Vielleicht sind sie wissender. Das ist eher so dieses Digital-Native-Ding. Vielleicht gibt es einfach noch Ältere, die die Möglichkeiten im Internet noch gar nicht so kennen. Da gibt es ja auch ganz viele immer wieder neue Entwicklungen und vielleicht sind Jüngere teilweise gefährdeter dadurch, dass sie mehr mitbekommen, was sich so Neues entwickelt und vielleicht auch neugierig sind, das auszuprobieren.

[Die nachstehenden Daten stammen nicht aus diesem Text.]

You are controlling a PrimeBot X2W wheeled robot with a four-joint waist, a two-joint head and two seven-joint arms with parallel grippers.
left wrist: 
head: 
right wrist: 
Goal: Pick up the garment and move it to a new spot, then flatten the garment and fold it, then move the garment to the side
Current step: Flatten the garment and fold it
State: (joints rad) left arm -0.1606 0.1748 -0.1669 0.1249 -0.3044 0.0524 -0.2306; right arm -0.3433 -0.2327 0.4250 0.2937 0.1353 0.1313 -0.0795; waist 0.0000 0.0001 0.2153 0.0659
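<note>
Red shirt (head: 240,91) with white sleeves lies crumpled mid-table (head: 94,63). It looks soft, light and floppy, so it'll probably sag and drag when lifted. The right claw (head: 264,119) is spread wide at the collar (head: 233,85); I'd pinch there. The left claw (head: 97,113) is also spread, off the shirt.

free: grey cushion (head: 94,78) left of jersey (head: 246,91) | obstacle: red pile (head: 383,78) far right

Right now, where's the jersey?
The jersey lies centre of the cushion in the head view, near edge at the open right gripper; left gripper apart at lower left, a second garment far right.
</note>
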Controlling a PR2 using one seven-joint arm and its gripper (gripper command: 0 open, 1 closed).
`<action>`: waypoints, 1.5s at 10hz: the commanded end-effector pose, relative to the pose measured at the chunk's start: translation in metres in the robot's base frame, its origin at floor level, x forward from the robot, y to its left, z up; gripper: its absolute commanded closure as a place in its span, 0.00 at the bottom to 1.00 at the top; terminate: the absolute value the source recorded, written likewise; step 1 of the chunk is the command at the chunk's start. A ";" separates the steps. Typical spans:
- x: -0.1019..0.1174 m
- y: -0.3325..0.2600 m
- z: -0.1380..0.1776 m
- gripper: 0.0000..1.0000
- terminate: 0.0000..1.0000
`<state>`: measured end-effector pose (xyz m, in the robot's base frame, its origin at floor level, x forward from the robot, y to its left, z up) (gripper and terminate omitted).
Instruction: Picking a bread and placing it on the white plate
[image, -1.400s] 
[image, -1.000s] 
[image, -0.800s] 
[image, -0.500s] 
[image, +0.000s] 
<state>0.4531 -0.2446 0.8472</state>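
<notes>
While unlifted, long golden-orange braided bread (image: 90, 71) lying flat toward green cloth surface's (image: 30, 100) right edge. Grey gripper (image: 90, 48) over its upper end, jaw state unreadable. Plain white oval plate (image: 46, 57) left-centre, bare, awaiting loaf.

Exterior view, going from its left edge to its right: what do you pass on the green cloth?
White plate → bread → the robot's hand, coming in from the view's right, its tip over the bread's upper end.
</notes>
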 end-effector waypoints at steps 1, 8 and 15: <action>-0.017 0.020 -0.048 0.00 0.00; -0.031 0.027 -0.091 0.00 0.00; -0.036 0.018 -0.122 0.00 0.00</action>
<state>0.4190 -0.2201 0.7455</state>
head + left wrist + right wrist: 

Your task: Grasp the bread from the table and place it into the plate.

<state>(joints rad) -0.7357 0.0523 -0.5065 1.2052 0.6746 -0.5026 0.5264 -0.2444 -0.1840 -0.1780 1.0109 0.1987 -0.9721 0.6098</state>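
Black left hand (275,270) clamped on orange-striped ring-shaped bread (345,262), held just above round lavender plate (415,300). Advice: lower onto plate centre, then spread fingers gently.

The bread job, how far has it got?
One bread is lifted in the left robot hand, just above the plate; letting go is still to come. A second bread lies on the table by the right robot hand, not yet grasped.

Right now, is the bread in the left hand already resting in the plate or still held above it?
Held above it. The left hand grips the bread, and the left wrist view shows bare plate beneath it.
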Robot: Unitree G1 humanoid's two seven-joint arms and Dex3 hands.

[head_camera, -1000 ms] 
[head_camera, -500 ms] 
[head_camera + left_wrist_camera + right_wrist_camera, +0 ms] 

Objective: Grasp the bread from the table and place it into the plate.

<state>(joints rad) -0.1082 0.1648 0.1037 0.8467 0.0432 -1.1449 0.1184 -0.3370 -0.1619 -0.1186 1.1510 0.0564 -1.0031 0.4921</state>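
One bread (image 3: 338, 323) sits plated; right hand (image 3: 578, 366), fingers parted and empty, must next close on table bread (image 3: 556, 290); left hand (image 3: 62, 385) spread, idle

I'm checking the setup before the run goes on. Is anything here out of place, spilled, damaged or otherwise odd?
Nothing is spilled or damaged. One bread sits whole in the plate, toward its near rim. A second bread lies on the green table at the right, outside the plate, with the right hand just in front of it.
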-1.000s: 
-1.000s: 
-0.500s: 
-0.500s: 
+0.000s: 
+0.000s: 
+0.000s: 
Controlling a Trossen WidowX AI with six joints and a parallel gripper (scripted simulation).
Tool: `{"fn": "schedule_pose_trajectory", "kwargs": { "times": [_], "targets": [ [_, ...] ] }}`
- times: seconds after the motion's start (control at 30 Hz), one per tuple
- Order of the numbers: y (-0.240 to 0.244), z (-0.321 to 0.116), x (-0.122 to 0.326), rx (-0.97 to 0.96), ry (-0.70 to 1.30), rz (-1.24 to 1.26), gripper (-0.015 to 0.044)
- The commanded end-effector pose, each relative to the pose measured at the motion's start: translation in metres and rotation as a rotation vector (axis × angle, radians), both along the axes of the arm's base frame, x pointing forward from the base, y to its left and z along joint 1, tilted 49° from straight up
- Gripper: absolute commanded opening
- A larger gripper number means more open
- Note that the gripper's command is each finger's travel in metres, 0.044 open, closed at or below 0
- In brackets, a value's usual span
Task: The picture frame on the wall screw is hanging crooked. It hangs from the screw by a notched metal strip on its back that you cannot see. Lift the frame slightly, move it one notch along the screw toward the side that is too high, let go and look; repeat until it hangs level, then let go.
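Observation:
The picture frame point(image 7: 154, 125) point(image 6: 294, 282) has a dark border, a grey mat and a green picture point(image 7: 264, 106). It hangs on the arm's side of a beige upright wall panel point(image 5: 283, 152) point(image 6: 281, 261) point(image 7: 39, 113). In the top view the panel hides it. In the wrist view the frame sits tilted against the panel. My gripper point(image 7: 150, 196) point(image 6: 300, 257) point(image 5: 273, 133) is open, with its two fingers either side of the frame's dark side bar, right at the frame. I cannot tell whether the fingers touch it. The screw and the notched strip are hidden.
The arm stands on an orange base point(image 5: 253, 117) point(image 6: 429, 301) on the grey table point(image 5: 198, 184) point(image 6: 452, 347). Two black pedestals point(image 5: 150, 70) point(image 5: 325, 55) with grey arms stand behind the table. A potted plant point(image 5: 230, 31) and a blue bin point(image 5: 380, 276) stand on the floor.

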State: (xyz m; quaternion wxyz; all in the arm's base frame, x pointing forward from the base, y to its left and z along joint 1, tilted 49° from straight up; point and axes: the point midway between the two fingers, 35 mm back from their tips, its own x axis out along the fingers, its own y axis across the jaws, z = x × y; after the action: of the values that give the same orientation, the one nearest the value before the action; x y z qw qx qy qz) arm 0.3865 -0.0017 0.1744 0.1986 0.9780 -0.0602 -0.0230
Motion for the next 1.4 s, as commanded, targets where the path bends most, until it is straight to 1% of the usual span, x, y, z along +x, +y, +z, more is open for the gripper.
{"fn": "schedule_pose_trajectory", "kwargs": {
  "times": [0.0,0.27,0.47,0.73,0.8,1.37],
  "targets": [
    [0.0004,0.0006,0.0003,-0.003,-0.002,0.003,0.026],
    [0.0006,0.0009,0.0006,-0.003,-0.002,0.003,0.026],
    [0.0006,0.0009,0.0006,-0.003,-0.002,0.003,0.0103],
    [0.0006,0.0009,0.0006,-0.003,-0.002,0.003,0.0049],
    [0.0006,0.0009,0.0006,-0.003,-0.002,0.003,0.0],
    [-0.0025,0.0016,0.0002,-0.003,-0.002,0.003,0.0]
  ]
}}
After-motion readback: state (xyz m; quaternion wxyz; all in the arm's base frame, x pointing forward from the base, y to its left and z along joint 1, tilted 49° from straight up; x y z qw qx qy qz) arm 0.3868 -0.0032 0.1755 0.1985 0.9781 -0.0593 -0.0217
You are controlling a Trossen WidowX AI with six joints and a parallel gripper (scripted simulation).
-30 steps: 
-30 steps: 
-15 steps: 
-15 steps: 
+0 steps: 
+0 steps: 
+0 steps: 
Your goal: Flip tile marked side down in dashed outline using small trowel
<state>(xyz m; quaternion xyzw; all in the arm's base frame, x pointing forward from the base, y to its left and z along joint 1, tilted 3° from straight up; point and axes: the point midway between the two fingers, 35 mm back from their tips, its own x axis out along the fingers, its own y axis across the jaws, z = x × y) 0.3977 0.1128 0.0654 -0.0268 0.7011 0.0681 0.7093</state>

[00:12:52.910] - Nadia Kailouli

Und steckt in dieser Neugier auch die Gefahr, dass man durch das Neugierigsein da überhaupt erst reinrutscht?

[00:13:02.530] - Charlotte Markert

Ja und nein. Also ist, glaube ich, schwer zu sagen. Das kann natürlich schon sein. Es gibt natürlich ein paar Risikofaktoren, aber prinzipiell können ganz viele Menschen da irgendwie reingeraten. Das sind jetzt nicht besonders perverse Menschen, die davon betroffen sind oder so, sondern das kann schon relativ schnell passieren durch den wiederholten Konsum und die psychischen Effekte, die dadurch entstehen.

[00:13:24.720] - Nadia Kailouli

Klar, man kennt das ja, dass gerade ja Jugendliche sagen: „Oh Mann, okay, ich weiß das von meinen Schulkameraden oder so und ich will das jetzt auch mal sehen!" Und dann ist man neugierig und geht da auf Seiten und ist vielleicht erst mal ein bisschen schockiert, weil man da vielleicht dann auch Sachen sieht, die einem vorher gar nicht klar waren, dass es die gibt oder so. Das kann ja auch wahnsinnig traumatisierend dann auch sein, wenn man noch eben sehr früh in seiner sexuellen Entwicklung eben ist und dass darüber dann man vielleicht dann doch noch mal mehr sehen will oder irgendwie mitreden will und dann dadurch einfach in eine Art der Pornografiesucht rutschen könnte.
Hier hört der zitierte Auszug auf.